This is an editorial from this morning's New York Times that discusses the problem and a
government proposed solution, in part, to the rapidly escalating costs for chemotherapy and
potential conflicts of interest with recognized drug compendia such as the American Hospital
Formulary Service - Drug Information (AHPS - DI) as the source of information for reimbursing for
the off-label use of cancer drugs.
In previous Drugs in the News the question was raised if
these compendia, including the AHFS-DI, can any longer be considered unbiased and authoritative.

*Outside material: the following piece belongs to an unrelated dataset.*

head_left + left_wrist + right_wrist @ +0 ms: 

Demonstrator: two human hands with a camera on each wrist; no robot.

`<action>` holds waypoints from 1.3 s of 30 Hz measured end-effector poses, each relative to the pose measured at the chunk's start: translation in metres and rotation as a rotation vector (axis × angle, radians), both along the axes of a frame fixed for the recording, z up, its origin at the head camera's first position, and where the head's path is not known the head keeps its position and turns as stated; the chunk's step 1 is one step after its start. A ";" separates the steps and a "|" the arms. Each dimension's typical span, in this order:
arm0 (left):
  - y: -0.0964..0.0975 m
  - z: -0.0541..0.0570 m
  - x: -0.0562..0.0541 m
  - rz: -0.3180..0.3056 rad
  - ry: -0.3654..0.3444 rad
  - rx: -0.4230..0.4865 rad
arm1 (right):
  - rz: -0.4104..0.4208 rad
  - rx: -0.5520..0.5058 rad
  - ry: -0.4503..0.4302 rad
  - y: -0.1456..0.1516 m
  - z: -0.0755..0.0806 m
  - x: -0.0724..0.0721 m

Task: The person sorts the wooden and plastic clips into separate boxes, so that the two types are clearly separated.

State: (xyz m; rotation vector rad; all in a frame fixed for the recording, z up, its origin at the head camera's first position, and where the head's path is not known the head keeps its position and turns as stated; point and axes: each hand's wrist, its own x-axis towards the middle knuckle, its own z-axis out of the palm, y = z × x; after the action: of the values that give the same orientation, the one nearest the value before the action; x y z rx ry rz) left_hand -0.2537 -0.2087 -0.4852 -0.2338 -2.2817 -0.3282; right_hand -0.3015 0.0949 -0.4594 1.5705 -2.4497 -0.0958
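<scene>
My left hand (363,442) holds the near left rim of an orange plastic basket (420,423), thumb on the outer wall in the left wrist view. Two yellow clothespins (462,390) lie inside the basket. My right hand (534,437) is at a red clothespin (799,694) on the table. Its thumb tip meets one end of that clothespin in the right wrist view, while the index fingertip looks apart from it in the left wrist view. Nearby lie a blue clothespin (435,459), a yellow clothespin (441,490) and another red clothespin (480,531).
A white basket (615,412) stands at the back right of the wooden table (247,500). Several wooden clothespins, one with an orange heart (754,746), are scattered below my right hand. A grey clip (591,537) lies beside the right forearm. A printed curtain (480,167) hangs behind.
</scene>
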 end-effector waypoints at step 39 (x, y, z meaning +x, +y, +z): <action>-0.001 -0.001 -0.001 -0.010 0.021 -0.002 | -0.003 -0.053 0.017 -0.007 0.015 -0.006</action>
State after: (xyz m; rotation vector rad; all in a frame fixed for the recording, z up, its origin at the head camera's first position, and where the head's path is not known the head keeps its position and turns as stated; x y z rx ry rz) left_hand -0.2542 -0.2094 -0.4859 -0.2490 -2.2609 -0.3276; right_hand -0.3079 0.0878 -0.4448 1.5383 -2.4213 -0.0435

This editorial raises the same question.
The use of cancer drugs is expanding, and
the price is soaring - some individual drugs cost thousands of dollars a month. To the extent that
patients benefit, the expense is often justified. But there are worries that the nation is spending
much more than is warranted.
Fortunately, the Obama administration seems ready to eliminate
laws, policies or conflicts of interest that may be driving up costs unnecessarily. It needs to
take a close look at a Medicare rule adopted in November that seems likely to make the cost problem
worse by expanding coverage for "off-label" uses of cancer drugs - uses other than those
for which the drugs have been specifically approved by the Food and Drug Administration.
As
recently described by Reed Abelson and Andrew Pollack in The Times, the rule does so by increasing
the number of reference guides - or compendiums - that Medicare relies on to determine which
off-label uses to cover. Medicare officials insist they aren't required to pay for a drug simply
because it is recommended in a compendium. But many experts say that the practical effect is to
virtually guarantee that Medicare pays for the off-label use.
That might be fine if one
could be confident that the compendiums were authoritative and unbiased, but analysts have found
that compendium recommendations are often supported by little clinical evidence and are written by
experts with financial ties to the drug industry.
Off-label uses are vitally important in
cancer care and probably constitute a majority of cancer drug treatments. But the danger in
expanding usage without strong evidence of safety and effectiveness is that patients may be harmed
- and costs may be driven up unnecessarily.
The cost problem is exacerbated because Medicare
appears to be legally constrained in what it can do to rein in spending. An article in the New
England Journal of Medicine by Peter Bach, a cancer expert, contends that laws and regulations
shield cancer drugs from strategies used by insurers to hold down costs, such as concluding that
various drugs are interchangeable and driving users to comparable cheaper drugs.
The
solution - and an essential component of health care reform - is to establish centers for comparing
the effectiveness of drugs and treatments and the cost-effectiveness of using them. That would help
make coverage decisions more rational for all patients.